Methods: Neuropathic pain was induced by sciatic nerve constriction surgery, and the nociceptive threshold was measured using the paw compression test in mice.
Results: CBD produced dose-dependent antinociception after intraperitoneal injection. Selective inhibition of PI3Kγ dose-dependently reversed CBD-induced antinociception. Selective inhibition of nNOS enzymes reversed the antinociception induced by CBD, while selective inhibition of iNOS and eNOS did not alter this antinociception. However, the inhibition of cGMP production by guanylyl cyclase did not alter CBD-mediated antinociception, but selective blockade of ATP-sensitive K+ channels dose-dependently reversed CBD-induced antinociception.

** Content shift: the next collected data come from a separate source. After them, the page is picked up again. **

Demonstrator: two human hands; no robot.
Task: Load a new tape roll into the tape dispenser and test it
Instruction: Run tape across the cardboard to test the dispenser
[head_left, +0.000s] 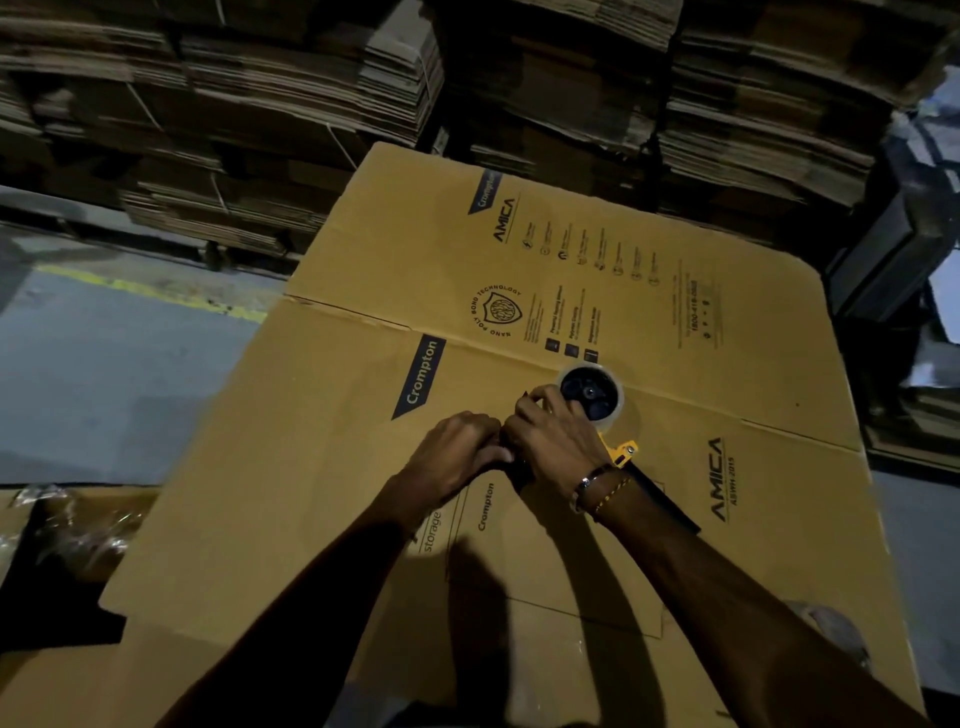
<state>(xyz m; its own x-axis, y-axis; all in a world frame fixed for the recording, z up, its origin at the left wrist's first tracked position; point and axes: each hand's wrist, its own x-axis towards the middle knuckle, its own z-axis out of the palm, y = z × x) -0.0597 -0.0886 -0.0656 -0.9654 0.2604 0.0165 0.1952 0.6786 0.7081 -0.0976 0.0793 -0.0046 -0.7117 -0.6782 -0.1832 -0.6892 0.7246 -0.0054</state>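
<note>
Tape roll (597, 397) sits on our dispenser (623, 452); both hands (558, 441) pinch at its front, threading likely unfinished, testing ahead.

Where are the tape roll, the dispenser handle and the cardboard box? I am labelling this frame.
tape roll (591, 391): head view, on its dark hub.
dispenser handle (670, 503): head view, on the black grip.
cardboard box (311, 467): head view, on bare top panel.

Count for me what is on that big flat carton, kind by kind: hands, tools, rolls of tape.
Hands: 2, the left hand and the right hand
Tape dispenser: 1
Tape roll: 1, clear, seated on the dispenser
Total: 4, all on the flat carton
</note>
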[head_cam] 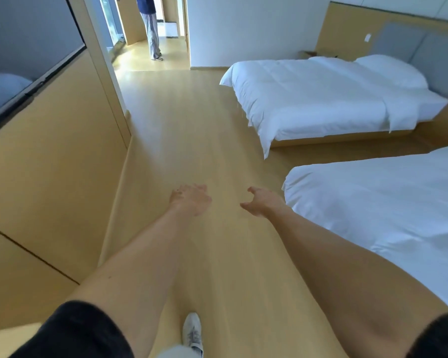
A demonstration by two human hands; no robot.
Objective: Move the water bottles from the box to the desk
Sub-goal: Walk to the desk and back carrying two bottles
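Note:
Both my arms stretch forward over a light wooden floor [197, 130]. My left hand [192, 200] is open with relaxed fingers and holds nothing. My right hand [261, 202] is open too, fingers loosely spread, and it is empty. No water bottle, box or desk shows in the head view. My white shoe [192, 332] is on the floor below my arms.
Two beds with white covers stand on the right, one far [321, 99] and one near [386, 208]. A wooden wall panel [49, 164] with a dark screen [23, 47] runs along the left. A person [150, 27] stands in the doorway at the far end.

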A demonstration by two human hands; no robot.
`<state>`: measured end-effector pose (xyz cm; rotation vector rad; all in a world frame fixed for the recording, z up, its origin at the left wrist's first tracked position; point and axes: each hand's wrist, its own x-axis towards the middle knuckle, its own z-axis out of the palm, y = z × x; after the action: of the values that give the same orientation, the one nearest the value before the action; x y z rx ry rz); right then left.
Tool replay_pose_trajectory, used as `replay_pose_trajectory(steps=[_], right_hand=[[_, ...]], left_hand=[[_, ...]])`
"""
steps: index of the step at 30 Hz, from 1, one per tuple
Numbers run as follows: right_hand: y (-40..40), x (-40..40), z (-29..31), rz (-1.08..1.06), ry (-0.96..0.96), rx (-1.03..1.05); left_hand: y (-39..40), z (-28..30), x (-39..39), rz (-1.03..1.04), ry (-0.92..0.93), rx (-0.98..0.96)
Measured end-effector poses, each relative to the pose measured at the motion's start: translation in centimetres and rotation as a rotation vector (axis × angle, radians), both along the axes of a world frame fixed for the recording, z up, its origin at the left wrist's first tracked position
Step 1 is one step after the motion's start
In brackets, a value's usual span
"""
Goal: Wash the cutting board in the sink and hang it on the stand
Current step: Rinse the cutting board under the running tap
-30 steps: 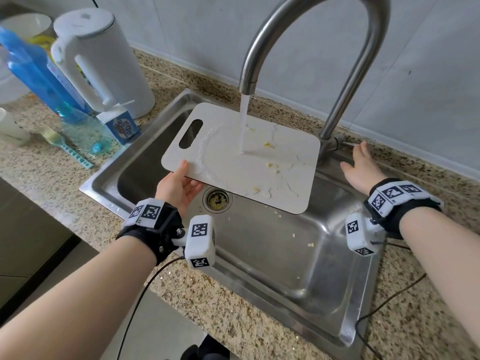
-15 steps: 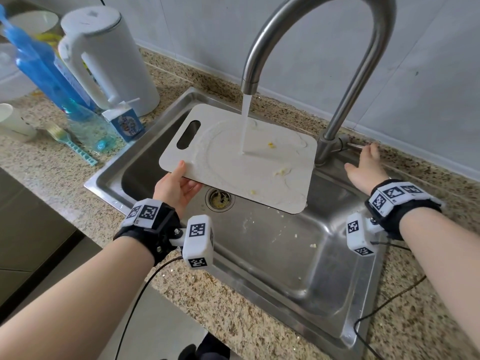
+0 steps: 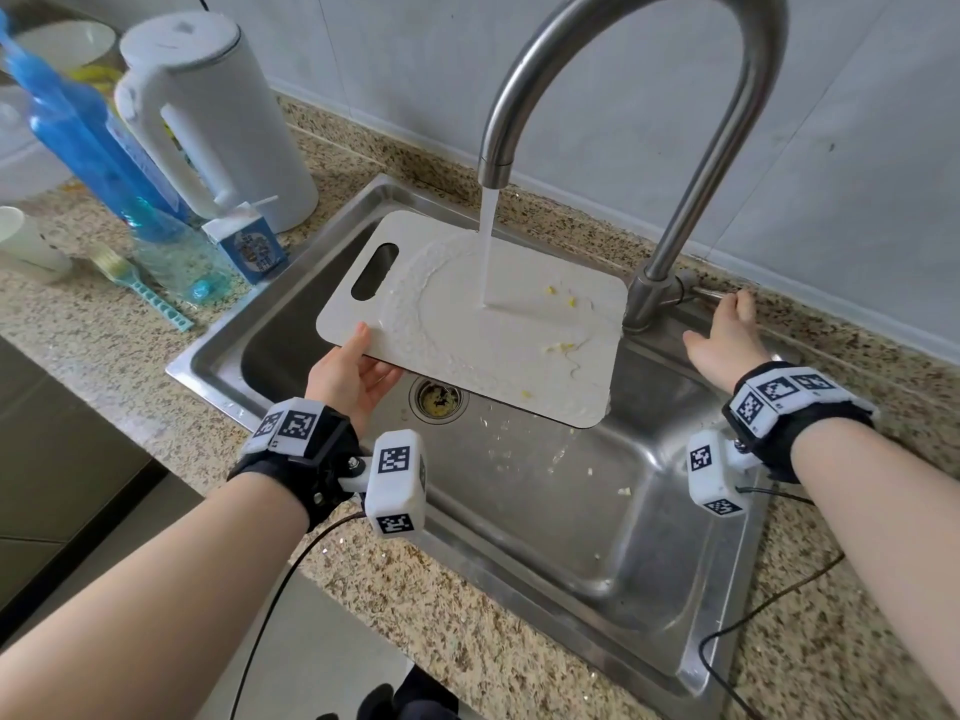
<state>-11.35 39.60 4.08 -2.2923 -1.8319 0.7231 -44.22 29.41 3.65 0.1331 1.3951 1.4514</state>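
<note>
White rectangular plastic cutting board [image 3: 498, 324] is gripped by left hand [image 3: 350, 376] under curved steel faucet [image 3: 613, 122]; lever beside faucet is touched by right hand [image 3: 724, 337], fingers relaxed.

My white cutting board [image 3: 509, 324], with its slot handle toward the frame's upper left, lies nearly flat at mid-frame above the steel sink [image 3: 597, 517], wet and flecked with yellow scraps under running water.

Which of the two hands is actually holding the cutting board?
The left hand, gripping the cutting board by its near edge beside the handle slot. The right hand is off the board, at the tap's lever.
</note>
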Motion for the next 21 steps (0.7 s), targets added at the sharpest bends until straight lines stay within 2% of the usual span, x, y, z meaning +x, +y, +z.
replay_pose_trajectory(steps=[21], right_hand=[[-0.43,-0.19,0.46,0.03,-0.002,-0.03]], left_hand=[[0.33,0.07,0.03,-0.006,-0.028,0.027]])
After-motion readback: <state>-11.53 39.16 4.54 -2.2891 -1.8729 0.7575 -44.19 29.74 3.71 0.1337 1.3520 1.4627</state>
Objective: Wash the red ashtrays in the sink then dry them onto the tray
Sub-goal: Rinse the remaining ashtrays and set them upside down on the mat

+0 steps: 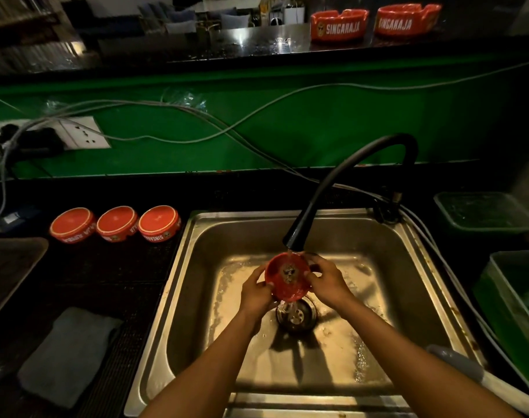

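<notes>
Under the running faucet, a red ashtray sits clamped between the left hand and right hand over the sink, mid-rinse. Likely next: drying, then the tray far left of the hands.

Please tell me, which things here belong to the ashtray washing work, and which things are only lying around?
For the job: ashtray gripped by left hand and right hand under the running faucet; sink; three upturned ashtrays; two ashtrays on the ledge; cloth; tray.

Lying about: cables; wall socket; green bins.
</notes>
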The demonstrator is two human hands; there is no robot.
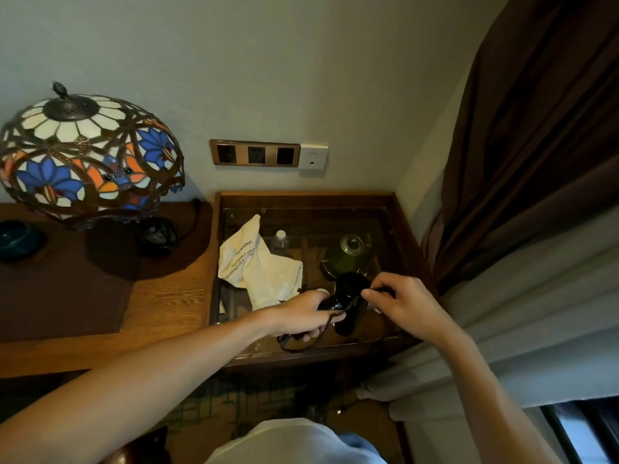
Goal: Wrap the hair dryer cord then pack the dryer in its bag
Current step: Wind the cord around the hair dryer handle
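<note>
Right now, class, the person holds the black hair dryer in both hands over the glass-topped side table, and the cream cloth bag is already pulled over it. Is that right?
Not quite. In the head view the cream cloth bag lies empty on the glass-topped side table, beside the black hair dryer, not over it. The left hand and right hand do hold the dryer.

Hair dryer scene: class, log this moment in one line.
left hand: grips hair dryer | right hand: pinches cord | bag: on table, unpacked

Both bare forearms reach forward, left hand [301,313] curled closed, right hand [398,303] pinching with its fingers [370,294].
</note>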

Inhibition of S-nitrosylation dose-dependently and completely reversed CBD-mediated antinociception.
Conclusion: Cannabidiol has an antinociceptive effect when administered systemically and this effect is mediated by the activation of PI3Kγ as well as by nitric oxide and subsequent direct S-nitrosylation of KATP channels on peripheral nociceptors.”